== Exercise prompt ==
Look below for the line that has "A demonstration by". Set down the lines from there through the line that has "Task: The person", exactly as written.
____
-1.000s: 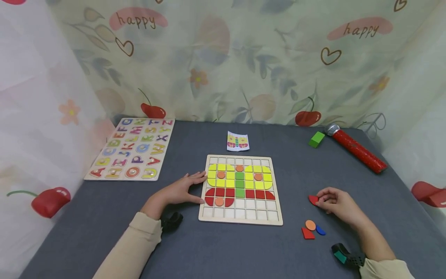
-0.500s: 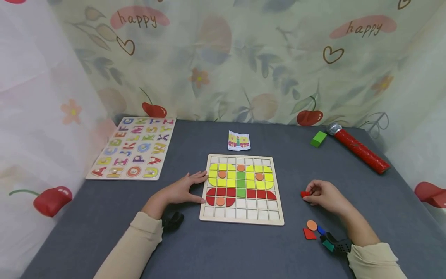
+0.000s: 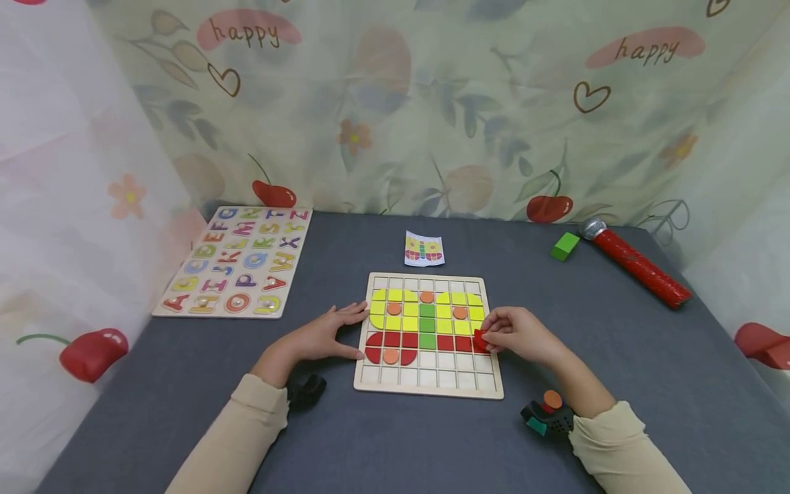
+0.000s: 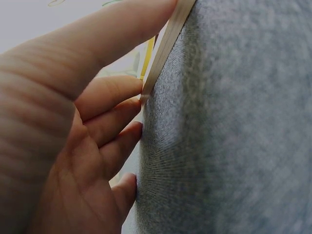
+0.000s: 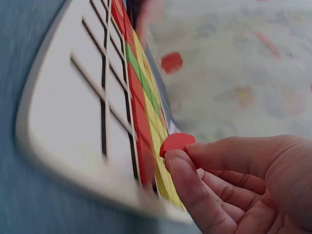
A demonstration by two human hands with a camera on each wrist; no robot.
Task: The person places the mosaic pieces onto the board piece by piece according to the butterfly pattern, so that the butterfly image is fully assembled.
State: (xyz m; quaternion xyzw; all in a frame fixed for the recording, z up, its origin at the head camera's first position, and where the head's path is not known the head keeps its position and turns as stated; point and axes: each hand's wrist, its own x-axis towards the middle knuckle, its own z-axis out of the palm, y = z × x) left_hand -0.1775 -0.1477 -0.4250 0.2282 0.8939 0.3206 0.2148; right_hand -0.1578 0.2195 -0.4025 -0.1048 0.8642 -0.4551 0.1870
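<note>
A wooden grid board [image 3: 428,392] lies mid-table, with yellow, red, green and orange pieces forming a butterfly pattern. My left hand [image 3: 317,336] rests at the board's left edge, fingers spread and fairly straight; thumb and fingertips touch the rim in the left wrist view. Between thumb and fingers, my right hand [image 3: 518,333] pinches a red piece with a rounded edge [image 5: 177,141]. That hand is over the right end of the board's red row, and the piece hides part of it. The lower right squares of the board hold no pieces.
A small picture card [image 3: 424,249] lies behind the board. An alphabet puzzle [image 3: 231,264] is at the left; a green block [image 3: 564,246] and a red microphone [image 3: 638,264] are at the back right. An orange disc [image 3: 552,399] lies by the right wrist strap, which partly covers pieces there.
My right hand has carried the red piece leftward from the table on the right to the board's right side. The left hand has stayed at the board's edge.
</note>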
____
== Written response ==
A demonstration by two human hands with a camera on each wrist; no robot.
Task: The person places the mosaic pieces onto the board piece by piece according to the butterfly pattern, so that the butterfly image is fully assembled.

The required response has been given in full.